** TASK **
Within the lines below, the span from the line with "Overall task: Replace" to the line with "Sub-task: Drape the", both ends included, is to be reproduced exactly, with pictures omitted.

[[ RECORDS SHOWN open ]]

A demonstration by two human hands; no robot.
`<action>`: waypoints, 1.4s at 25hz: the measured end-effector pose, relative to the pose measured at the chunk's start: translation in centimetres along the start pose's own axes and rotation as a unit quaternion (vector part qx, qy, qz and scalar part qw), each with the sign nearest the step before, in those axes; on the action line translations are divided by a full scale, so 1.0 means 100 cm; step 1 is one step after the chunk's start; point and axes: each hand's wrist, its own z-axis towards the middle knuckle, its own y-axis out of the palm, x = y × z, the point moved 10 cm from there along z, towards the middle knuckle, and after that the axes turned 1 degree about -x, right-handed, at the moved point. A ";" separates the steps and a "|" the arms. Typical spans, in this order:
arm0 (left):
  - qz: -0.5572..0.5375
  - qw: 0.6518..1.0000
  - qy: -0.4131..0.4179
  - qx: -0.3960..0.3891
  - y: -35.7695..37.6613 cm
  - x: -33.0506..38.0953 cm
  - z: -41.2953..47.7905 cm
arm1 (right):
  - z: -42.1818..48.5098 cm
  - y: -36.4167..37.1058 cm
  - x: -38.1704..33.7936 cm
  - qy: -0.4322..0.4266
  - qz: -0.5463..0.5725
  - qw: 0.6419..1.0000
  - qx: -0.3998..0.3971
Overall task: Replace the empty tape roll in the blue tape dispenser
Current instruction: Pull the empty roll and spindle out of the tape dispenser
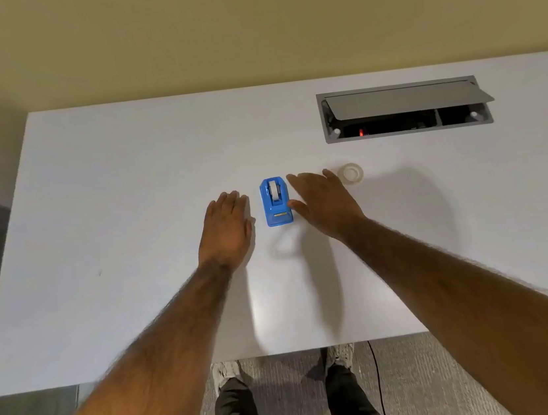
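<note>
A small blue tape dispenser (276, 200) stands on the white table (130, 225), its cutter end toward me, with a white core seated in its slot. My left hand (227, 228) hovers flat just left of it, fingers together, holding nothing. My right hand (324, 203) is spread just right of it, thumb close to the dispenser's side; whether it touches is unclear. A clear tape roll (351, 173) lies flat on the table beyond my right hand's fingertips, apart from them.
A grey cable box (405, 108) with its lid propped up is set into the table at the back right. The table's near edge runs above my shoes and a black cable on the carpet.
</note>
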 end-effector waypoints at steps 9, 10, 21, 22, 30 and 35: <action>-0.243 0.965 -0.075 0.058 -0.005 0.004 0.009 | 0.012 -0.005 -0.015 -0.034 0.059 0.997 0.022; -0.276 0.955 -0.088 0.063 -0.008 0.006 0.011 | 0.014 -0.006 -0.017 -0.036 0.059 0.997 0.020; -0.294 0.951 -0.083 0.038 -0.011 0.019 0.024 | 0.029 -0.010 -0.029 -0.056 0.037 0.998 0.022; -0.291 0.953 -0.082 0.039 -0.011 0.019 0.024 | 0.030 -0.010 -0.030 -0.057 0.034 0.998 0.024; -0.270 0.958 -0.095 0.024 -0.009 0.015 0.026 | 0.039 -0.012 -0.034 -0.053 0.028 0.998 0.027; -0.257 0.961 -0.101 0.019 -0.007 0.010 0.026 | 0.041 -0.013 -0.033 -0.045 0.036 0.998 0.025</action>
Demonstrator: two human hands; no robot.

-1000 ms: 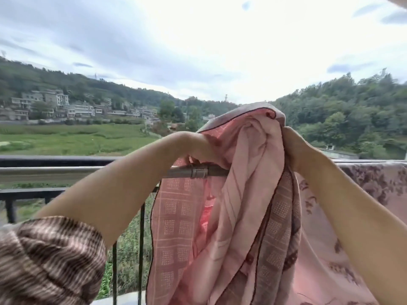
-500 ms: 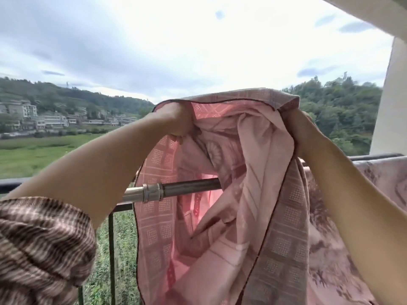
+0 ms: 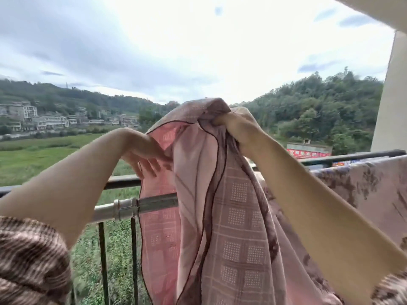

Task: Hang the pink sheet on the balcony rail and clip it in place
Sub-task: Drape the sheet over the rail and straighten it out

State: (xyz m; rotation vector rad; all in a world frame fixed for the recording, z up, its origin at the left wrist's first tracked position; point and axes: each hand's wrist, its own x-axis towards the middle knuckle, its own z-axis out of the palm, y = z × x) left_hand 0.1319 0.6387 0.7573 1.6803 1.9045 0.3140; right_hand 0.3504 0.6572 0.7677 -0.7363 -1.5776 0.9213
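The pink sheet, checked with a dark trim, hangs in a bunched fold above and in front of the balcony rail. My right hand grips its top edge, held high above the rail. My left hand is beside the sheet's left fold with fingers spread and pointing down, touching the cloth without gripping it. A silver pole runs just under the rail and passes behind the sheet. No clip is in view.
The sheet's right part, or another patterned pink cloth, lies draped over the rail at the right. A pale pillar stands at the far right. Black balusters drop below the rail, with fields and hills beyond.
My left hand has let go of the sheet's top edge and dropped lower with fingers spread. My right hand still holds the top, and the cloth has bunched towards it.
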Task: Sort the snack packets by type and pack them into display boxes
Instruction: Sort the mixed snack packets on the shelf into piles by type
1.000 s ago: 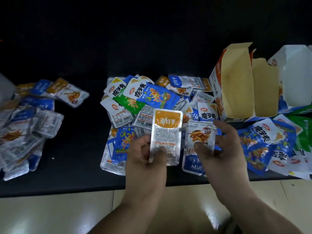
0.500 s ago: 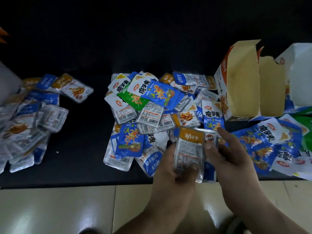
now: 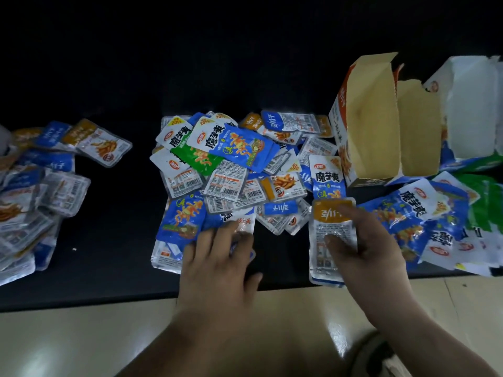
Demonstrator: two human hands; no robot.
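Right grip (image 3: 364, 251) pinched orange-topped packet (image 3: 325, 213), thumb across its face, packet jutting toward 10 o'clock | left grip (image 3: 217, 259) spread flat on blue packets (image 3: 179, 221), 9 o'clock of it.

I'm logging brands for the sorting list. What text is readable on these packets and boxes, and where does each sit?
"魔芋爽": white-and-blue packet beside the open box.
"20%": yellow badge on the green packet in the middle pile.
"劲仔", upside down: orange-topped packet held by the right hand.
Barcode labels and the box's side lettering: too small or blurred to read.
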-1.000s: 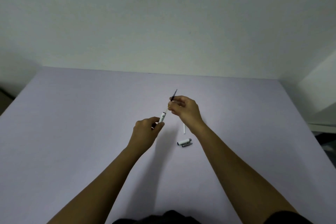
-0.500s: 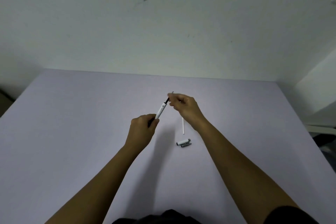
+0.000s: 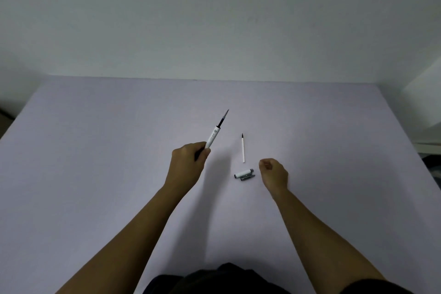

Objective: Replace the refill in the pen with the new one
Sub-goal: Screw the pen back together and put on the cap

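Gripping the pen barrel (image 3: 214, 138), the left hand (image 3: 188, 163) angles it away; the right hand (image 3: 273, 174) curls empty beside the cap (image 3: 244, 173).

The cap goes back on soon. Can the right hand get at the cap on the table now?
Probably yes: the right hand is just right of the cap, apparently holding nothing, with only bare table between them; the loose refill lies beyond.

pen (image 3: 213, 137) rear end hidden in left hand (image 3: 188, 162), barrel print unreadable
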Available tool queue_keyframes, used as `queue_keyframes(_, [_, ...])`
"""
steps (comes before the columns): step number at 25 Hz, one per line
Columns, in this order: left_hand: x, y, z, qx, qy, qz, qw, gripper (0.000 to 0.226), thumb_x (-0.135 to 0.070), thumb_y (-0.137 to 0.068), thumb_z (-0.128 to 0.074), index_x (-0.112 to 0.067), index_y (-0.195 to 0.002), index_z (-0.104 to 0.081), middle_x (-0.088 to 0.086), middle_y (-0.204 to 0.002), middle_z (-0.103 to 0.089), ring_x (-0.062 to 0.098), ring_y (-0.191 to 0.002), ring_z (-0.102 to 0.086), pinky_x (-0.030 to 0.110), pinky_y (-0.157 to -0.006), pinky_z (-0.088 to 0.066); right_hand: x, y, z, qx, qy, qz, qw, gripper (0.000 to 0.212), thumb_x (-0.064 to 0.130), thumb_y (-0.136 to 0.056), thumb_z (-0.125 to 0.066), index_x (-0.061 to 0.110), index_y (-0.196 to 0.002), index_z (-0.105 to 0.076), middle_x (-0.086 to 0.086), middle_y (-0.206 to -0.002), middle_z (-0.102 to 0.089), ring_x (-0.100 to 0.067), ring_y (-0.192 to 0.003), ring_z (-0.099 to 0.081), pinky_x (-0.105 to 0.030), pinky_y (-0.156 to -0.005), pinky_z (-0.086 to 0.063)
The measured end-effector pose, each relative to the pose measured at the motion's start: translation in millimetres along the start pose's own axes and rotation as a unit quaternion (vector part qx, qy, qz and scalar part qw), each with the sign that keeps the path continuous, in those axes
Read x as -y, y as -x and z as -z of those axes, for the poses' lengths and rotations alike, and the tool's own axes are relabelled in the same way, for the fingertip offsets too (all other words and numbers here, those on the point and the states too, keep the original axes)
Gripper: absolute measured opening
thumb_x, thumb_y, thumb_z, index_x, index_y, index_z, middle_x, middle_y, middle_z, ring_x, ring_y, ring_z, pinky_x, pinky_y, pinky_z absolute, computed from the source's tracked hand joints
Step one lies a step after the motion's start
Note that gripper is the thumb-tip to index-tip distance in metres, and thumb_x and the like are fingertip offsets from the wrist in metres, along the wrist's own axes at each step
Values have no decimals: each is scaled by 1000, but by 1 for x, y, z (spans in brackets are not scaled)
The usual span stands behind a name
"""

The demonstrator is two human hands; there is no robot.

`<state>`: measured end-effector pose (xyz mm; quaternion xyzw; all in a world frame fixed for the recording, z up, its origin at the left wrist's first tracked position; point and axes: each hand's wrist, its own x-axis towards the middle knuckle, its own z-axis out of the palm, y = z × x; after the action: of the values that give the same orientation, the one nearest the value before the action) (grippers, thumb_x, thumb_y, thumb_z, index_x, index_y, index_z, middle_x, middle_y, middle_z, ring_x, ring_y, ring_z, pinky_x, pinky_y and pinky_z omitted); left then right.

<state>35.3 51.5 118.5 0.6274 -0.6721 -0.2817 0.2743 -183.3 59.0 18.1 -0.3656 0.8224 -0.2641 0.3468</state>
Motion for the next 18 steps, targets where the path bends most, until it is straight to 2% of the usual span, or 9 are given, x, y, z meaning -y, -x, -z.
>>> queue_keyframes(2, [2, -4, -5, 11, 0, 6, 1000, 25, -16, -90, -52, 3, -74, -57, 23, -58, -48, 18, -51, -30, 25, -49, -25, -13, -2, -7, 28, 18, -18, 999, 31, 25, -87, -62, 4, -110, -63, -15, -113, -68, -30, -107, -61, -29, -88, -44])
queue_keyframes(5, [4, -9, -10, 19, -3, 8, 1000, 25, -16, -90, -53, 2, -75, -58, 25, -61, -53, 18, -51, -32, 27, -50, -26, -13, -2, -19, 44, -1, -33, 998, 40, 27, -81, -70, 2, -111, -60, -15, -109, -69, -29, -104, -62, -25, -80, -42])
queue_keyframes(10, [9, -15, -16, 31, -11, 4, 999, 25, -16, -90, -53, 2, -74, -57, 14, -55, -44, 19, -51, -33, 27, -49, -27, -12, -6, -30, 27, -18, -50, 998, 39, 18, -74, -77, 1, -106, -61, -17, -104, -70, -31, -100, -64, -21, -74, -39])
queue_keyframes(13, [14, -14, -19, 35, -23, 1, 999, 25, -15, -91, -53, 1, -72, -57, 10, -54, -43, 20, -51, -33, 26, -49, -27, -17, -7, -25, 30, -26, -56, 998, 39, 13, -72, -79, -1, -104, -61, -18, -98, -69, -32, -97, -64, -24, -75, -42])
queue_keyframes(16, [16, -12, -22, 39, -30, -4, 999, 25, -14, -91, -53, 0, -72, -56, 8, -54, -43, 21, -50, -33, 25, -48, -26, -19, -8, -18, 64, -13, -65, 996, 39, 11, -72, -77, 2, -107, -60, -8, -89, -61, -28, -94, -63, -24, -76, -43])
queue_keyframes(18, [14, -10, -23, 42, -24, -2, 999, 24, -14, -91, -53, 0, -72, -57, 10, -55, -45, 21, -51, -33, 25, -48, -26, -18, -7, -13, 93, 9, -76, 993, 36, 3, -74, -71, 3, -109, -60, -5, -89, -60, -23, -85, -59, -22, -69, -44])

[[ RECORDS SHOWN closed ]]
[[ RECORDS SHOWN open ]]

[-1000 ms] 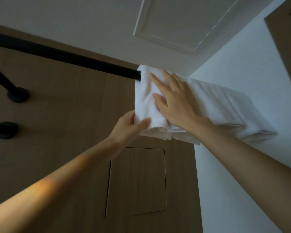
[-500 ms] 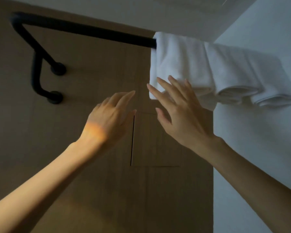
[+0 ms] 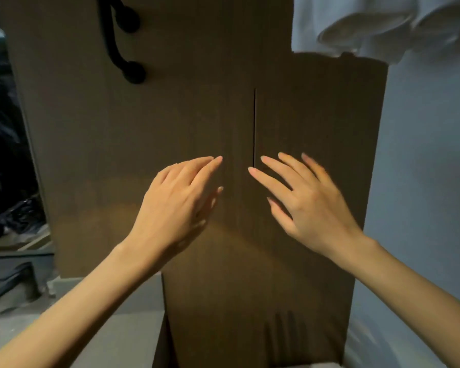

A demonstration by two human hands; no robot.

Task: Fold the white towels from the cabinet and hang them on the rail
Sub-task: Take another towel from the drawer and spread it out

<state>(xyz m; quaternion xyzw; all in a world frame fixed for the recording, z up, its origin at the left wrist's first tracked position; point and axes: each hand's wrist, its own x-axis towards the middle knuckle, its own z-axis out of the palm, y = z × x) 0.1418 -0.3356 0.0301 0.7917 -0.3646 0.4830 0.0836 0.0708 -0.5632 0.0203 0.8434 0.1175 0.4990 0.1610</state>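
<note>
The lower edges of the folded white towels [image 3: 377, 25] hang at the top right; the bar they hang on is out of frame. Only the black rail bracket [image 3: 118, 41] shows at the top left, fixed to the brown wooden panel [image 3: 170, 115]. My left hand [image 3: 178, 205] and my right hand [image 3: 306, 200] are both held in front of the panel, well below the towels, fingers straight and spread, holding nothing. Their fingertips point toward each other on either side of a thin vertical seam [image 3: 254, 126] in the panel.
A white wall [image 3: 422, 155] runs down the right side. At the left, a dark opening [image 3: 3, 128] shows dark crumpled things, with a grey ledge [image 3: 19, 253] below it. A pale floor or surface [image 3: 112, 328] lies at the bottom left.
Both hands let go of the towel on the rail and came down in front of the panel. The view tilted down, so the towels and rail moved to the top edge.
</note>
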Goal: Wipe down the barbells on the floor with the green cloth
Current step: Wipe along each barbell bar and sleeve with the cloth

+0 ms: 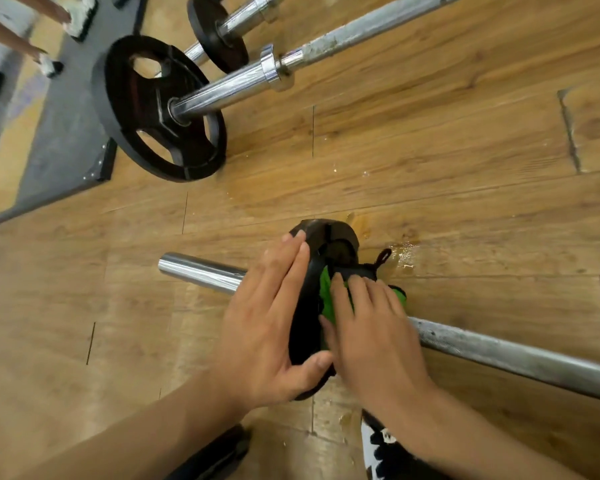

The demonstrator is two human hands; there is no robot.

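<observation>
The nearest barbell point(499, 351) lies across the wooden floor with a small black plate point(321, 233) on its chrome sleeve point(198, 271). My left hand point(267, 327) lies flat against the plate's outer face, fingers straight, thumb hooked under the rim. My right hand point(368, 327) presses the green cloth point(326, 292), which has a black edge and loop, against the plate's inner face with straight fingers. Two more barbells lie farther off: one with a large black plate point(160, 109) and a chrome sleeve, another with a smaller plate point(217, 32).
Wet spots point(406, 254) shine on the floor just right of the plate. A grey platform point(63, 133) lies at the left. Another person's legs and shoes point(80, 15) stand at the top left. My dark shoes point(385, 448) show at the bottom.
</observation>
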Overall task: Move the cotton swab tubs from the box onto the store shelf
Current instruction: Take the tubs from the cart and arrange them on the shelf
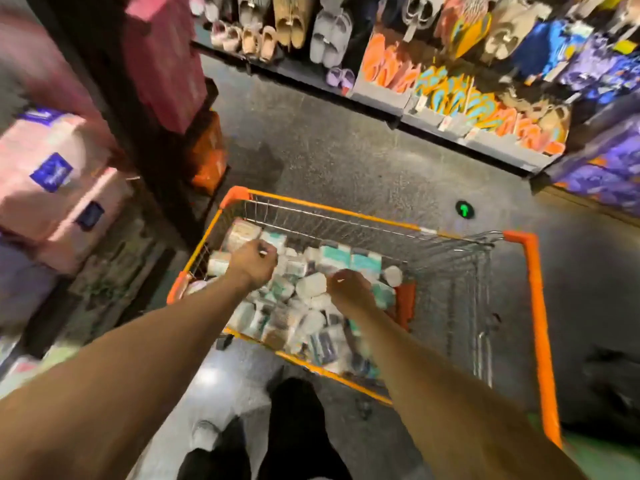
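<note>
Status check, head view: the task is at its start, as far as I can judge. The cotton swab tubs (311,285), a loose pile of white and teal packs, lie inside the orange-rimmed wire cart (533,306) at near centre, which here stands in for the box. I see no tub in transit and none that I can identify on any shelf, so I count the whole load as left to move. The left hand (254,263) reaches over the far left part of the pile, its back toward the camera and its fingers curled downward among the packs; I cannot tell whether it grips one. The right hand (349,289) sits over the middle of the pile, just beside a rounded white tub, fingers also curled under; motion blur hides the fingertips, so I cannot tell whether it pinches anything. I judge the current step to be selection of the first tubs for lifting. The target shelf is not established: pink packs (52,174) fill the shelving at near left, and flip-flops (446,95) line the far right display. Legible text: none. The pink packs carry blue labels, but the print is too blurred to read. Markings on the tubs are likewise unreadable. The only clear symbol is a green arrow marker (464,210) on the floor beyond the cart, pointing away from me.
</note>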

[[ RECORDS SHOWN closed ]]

** RESULT FOR THIS EXERCISE **
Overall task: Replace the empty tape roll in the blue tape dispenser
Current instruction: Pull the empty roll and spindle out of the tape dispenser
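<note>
A small blue tape dispenser (276, 200) stands on the white table (130, 225), its cutter end toward me, with a white core seated in its slot. My left hand (227, 228) hovers flat just left of it, fingers together, holding nothing. My right hand (324, 203) is spread just right of it, thumb close to the dispenser's side; whether it touches is unclear. A clear tape roll (351, 173) lies flat on the table beyond my right hand's fingertips, apart from them.
A grey cable box (405, 108) with its lid propped up is set into the table at the back right. The table's near edge runs above my shoes and a black cable on the carpet.
</note>
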 end-effector waypoints at steps 9, 10, 21, 22, 30 and 35: <action>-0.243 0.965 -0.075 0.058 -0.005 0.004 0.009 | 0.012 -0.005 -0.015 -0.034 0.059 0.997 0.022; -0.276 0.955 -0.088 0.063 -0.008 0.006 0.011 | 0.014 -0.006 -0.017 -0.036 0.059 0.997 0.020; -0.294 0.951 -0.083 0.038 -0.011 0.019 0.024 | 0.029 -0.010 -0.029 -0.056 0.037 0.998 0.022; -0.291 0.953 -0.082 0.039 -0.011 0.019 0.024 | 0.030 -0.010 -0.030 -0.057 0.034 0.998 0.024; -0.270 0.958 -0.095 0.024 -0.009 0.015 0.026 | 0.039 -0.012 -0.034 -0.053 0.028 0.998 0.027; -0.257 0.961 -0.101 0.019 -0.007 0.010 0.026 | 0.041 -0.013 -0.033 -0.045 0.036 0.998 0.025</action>
Demonstrator: two human hands; no robot.

-1000 ms: 
-500 ms: 
+0 ms: 

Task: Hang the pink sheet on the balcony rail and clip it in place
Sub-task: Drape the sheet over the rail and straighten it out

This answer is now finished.